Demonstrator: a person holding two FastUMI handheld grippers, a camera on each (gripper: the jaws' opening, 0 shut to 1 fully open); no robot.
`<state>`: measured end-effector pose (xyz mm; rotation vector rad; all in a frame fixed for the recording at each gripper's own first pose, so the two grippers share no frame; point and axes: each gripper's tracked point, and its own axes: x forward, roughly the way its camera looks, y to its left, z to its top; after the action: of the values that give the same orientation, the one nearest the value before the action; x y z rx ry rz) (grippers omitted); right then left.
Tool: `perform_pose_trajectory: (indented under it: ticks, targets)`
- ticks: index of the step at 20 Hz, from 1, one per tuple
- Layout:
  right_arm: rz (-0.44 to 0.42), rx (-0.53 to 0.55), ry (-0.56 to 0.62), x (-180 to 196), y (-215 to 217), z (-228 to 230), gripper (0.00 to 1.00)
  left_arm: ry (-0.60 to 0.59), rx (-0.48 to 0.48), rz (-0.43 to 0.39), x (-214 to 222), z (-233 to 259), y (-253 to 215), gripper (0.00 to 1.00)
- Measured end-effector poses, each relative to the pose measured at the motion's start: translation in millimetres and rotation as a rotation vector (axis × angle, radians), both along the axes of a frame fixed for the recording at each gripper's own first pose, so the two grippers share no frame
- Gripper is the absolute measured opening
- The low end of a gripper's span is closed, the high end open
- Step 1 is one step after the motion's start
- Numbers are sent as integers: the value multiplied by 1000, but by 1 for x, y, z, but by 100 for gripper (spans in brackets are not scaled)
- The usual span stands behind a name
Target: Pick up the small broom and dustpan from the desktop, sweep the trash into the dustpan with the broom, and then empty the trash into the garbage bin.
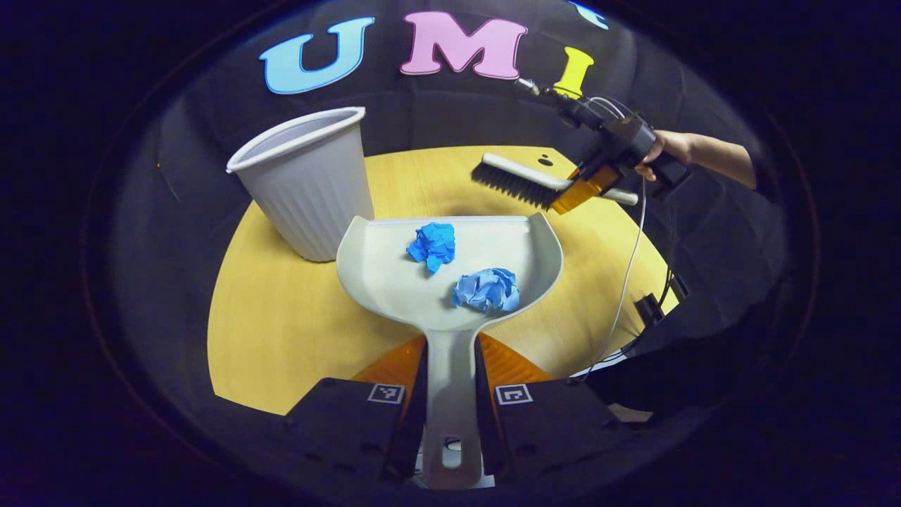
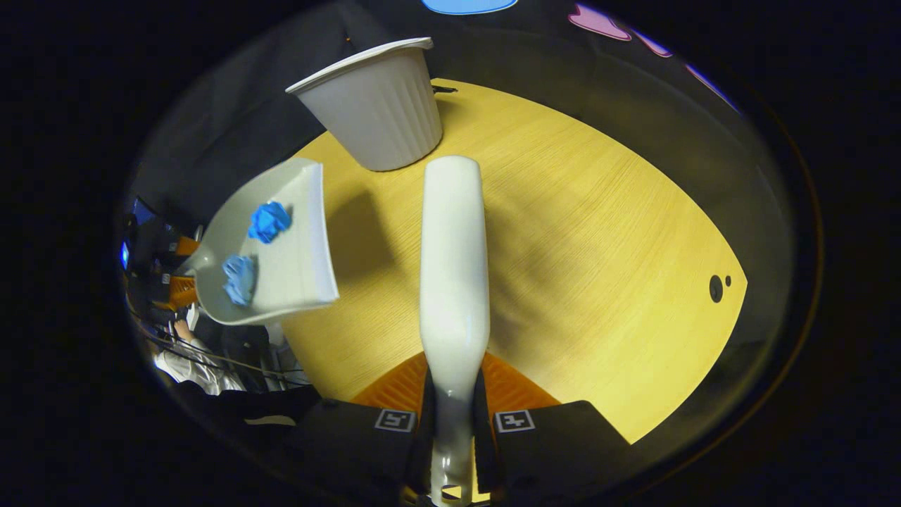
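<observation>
In the left gripper view, the bench (image 1: 295, 324) is a pale yellow wood-grain top with a rounded edge, and black cloth hangs behind it as the booth wall. The left gripper (image 1: 450, 394) has its fingers clamped on the handle of the dustpan (image 1: 394, 274), which is held above the bench with its open lip facing away. Two crumpled blue paper balls lie in the pan: a darker one (image 1: 432, 245) near the lip and a paler one (image 1: 487, 289) nearer the handle. The ribbed white garbage bin (image 1: 310, 183) stands upright on the bench just left of the pan. Farther back on the right, a hand (image 1: 665, 151) holds the right gripper (image 1: 584, 189), which grips the broom (image 1: 524, 182) above the bench, bristles down.

In the right gripper view, the right gripper's fingers are closed on the broom's white handle, which runs straight ahead over the bare wood. The bin stands at the bench's far edge. The dustpan hangs to the left, past the bench edge, both paper balls inside. Two small dark holes (image 2: 716, 287) mark the wood at the right.
</observation>
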<state>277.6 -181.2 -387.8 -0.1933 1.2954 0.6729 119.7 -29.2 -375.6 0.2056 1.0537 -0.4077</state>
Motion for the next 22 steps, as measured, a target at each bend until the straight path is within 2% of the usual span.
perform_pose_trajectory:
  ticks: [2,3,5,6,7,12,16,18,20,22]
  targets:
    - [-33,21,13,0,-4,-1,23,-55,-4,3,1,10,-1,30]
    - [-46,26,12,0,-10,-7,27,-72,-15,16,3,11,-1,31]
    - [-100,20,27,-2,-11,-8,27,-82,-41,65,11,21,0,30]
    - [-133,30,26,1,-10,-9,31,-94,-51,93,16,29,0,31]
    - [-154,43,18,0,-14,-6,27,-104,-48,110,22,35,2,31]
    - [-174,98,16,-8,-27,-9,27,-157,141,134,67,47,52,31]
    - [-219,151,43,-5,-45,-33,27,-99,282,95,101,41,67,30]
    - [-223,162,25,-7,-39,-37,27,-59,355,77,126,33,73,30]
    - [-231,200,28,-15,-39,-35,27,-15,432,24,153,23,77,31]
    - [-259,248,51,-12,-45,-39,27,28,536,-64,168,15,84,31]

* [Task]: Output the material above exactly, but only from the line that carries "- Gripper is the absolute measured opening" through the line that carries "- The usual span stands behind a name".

* [Solution to this task]:
- Gripper is the absolute measured opening
- The low end of a gripper's span is closed, the high end open
- Step 1 is one step after the motion's start
- Numbers are sent as integers: the value multiplied by 1000, but by 1 for x, y, z, but by 100 for gripper (spans in brackets are not scaled)
- The usual span stands behind a name

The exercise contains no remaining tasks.